I've been tasked to research the following issue..  
A local educational facility has allowed students to draw/paint on ceiling tiles.

What is your take on this and code sections to follow up on?

TIA


----------



## kilitact (Jul 22, 2017)

Ceiling tiles fire rated or other?  Type of material used.


----------



## cda (Jul 22, 2017)

No problem

At least they are not doing it on the walls

If the building is sprinkled, make sure they are not removed for long periods of time and do get put back properly.


----------



## Marshal Chris (Jul 22, 2017)

Not a rated assembly although I don't know that would matter.  Painting of firewalls occurs every day doesn't it?

The building is sprinklered and this is in the main corridor, i left that out.

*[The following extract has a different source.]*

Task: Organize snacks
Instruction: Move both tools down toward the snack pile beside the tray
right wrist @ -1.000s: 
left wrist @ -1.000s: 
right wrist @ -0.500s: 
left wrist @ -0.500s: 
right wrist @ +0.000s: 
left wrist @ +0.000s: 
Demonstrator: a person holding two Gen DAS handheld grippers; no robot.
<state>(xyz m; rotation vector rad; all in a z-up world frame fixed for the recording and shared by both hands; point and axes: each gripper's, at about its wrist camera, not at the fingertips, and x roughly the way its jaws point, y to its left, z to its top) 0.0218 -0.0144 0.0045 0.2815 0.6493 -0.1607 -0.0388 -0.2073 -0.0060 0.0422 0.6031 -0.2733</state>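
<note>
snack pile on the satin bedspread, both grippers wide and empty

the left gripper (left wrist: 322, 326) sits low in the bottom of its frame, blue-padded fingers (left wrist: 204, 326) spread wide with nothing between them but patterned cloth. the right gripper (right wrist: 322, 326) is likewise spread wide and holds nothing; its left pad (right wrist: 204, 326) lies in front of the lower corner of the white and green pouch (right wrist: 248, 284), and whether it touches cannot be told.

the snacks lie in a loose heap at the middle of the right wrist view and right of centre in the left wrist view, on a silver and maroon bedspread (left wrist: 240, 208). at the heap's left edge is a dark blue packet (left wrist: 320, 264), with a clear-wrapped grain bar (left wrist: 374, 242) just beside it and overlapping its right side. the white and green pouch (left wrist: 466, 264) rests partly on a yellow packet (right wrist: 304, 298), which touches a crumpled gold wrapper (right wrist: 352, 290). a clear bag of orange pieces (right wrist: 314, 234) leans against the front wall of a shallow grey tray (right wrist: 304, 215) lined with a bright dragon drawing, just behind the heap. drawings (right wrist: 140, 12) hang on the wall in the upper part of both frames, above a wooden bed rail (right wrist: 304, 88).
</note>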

cda, while I may agree with you, I'm looking for info to back it up or refute it, by way of code...


----------



## cda (Jul 22, 2017)

Do not think you will find any code, except the decorations in corridor and classroom, which would not apply unless they are attaching stuff to the tiles.


----------



## cda (Jul 22, 2017)

*Exception 1??*



*803.1 General.*
The provisions of this section shall limit the allowable fire performance and smoke development of interior wall and ceiling finishes and interior wall and ceiling trim in existing buildings based on location and occupancy classification. Interior wall and ceiling finishes shall be classified in accordance with Section 803 of the International Building Code. Such materials shall be grouped in accordance with ASTM E 84, as indicated in Section 803.1.1, or in accordance with NFPA 286, as indicated in Section 803.1.2.

Exceptions:


1.Materials having a thickness less than 0.036 inch (0.9 mm) applied directly to the surface of walls and ceilings.

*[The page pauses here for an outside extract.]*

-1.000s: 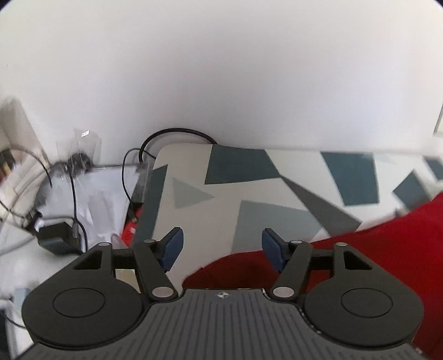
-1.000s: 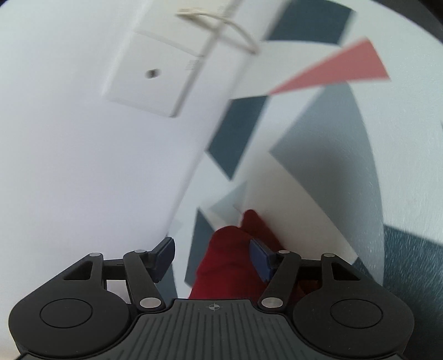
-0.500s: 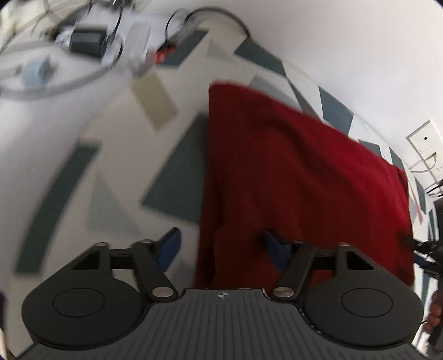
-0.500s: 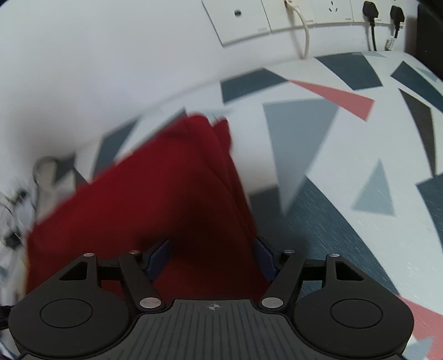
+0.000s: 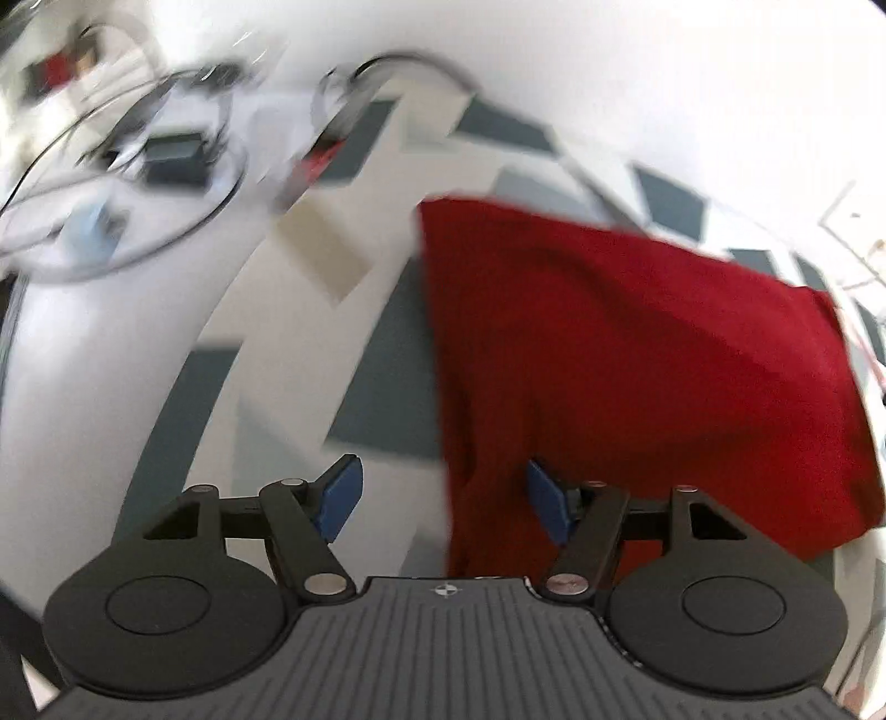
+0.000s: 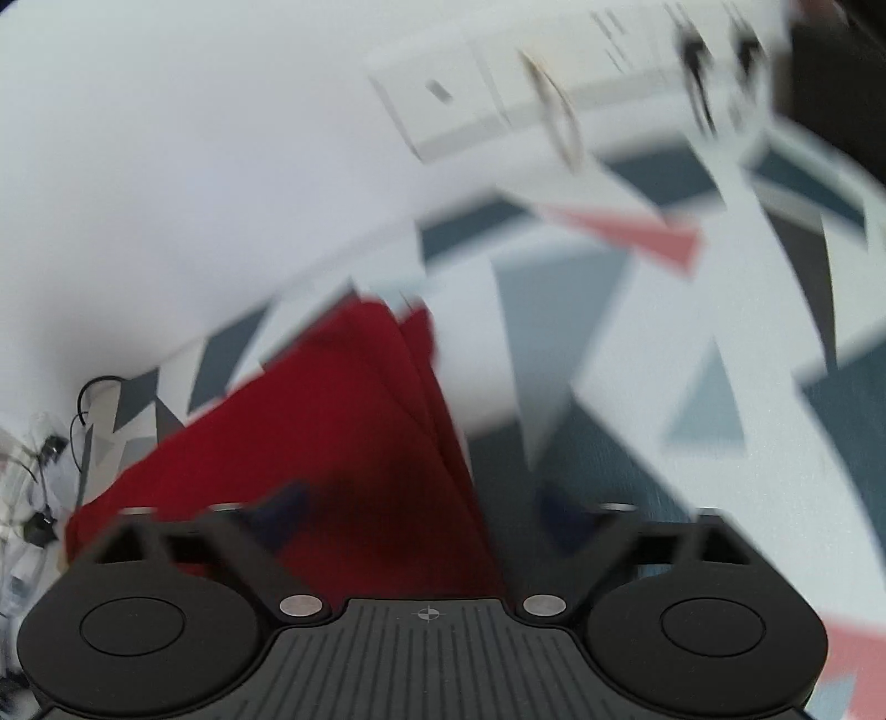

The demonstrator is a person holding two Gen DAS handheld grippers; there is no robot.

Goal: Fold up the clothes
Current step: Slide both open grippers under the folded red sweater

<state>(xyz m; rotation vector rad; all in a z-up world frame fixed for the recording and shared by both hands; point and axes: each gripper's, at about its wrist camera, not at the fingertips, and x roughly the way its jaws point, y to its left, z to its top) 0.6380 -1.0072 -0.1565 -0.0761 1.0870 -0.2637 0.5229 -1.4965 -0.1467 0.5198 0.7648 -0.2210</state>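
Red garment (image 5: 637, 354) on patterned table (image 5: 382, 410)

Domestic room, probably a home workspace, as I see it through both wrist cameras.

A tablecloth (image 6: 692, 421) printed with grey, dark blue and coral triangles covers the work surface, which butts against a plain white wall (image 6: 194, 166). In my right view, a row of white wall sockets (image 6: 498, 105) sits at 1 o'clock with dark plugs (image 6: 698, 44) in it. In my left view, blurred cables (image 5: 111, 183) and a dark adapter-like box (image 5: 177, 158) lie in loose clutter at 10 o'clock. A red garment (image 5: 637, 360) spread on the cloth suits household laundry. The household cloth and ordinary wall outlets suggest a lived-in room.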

2.Exposed portions of structural members complying with the requirements of buildings of Type IV construction in accordance with the International Building Code shall not be subject to interior finish requirements.


----------



## tmurray (Jul 25, 2017)

We have the similar language to what CDA provided here for that.

Firewalls and fire separations are usually made of materials that are designed to be painted. Ceiling tiles generally leave the factory finished and are typically not painted on site. Adding paint to what is a proprietary tested system adds a variable not accounted for in the testing process. The interaction of the chemicals over time and the long term affect of the paint added is also untested.


----------



## mark handler (Jul 25, 2017)

Painting of the tiles should not effect the flame spread. it's like paining a fire wall, BUT;
Painting of the tiles can effect the acoustics of the tile. Paint can fill /block the holes that is used for sound reduction and can cause you to lose your sound reduction of the tile.


----------



## Pop Alexandra (Feb 5, 2021)

mark handler said:


> Painting of the tiles should not effect the flame spread. it's like paining a fire wall, BUT;
> Painting of the tiles can effect the acoustics of the tile. Paint can fill /block the holes that is used for sound reduction and can cause you to lose your sound reduction of the tile.


That's true. But the difference might be unnoticeable in most cases.
____________________________________
Alexandra from Revetement Agro


----------



## Joe.B (Feb 5, 2021)

If it's an older school I would have them check for asbestos and/or lead paint. Base that decision on the age of the building.


----------